> [Given entries]:
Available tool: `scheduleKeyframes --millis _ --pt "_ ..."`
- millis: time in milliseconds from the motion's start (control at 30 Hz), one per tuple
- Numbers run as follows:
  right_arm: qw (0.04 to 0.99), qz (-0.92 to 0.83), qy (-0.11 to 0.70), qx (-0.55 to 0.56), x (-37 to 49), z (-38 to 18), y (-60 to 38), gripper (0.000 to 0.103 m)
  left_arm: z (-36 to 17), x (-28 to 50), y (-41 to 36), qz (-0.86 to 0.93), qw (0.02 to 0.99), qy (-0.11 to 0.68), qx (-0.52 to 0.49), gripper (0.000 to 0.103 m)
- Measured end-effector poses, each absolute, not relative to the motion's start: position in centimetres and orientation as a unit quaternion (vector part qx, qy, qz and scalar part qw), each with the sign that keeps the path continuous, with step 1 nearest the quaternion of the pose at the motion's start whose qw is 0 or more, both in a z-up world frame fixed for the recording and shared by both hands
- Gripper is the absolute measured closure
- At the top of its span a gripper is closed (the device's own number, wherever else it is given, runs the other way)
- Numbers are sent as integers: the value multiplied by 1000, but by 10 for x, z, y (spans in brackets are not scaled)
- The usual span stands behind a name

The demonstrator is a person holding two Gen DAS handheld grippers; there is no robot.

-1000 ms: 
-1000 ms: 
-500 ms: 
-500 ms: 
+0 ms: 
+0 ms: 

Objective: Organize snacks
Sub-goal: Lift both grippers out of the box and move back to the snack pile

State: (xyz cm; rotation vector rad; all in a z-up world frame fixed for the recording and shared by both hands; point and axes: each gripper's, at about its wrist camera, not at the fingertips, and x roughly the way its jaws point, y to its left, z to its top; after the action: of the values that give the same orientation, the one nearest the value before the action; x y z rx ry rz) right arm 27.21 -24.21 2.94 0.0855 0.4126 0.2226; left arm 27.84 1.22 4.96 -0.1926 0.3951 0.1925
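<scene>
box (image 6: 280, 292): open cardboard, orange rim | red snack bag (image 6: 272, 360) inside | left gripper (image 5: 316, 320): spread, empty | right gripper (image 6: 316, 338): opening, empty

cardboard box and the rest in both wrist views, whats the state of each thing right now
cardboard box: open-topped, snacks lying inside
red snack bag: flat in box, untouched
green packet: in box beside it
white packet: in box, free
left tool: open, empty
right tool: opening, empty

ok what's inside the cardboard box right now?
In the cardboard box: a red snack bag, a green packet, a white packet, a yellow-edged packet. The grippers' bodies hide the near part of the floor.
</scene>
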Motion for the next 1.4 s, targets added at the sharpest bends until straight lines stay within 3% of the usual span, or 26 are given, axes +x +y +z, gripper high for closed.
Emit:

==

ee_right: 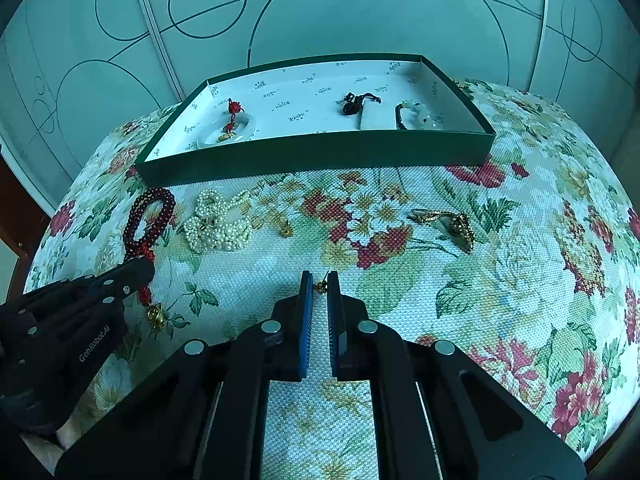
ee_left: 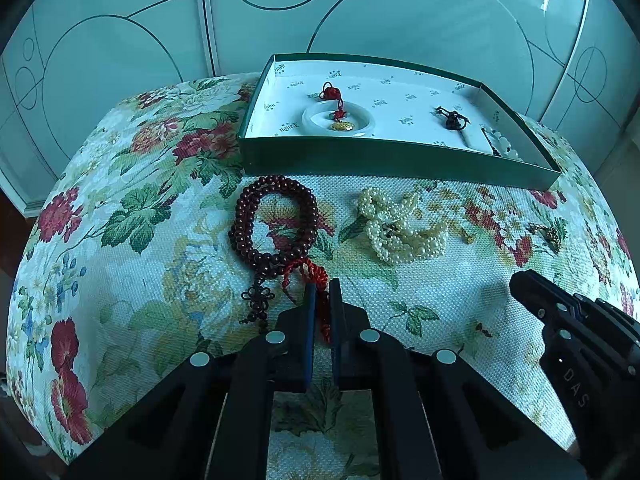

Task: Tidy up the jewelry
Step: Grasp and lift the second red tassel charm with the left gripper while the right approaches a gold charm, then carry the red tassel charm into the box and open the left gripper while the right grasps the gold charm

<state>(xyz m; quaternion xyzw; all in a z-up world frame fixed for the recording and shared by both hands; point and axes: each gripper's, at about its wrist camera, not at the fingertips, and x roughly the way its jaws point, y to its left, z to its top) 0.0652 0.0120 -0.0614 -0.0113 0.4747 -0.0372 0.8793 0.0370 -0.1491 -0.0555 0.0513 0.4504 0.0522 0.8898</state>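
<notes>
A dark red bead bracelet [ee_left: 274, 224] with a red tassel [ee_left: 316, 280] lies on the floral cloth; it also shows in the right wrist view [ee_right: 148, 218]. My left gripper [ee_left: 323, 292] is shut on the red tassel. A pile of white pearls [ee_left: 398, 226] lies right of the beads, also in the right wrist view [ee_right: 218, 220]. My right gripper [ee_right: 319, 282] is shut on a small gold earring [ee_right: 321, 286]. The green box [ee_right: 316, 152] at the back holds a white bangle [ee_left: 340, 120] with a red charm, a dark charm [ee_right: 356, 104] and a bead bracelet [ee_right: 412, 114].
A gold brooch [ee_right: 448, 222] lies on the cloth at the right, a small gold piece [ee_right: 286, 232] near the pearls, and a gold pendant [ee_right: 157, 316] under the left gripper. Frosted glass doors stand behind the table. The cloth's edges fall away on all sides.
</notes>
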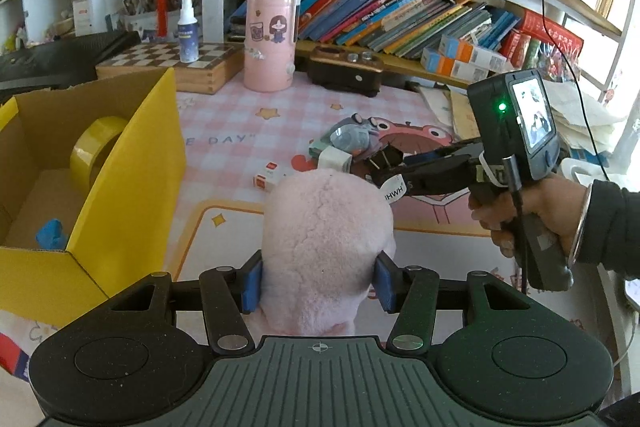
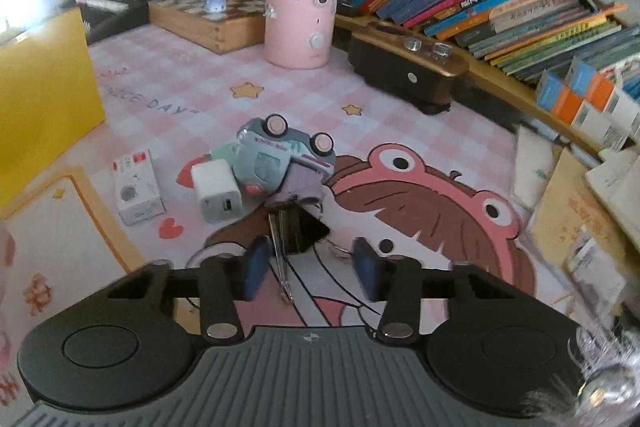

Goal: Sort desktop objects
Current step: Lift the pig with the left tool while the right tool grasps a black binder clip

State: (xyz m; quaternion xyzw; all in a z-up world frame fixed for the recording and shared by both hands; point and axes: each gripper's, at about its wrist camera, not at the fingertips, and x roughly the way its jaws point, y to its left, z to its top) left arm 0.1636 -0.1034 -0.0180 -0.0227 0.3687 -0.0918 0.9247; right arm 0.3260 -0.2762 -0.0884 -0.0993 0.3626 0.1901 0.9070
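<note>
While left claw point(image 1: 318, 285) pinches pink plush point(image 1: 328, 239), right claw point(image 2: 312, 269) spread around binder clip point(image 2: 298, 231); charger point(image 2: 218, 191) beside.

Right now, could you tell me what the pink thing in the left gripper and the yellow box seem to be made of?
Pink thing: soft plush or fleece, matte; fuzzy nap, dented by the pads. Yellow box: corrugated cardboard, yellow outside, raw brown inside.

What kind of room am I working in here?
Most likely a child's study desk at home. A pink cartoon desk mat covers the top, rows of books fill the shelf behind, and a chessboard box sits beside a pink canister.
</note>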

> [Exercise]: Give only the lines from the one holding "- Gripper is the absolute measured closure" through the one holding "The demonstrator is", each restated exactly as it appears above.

> [Response below]:
- Gripper is the absolute measured closure
- At the top of its span a gripper is closed (the device's own number, wherever else it is given, runs the other way)
- Numbers are sent as integers: the value multiplied by 1000, but by 10 for x, z, y (spans in brackets are not scaled)
- The usual span stands behind a name

The demonstrator is a person holding two Gen DAS handheld grippers; there is no robot.

What the answer needed to say has been said.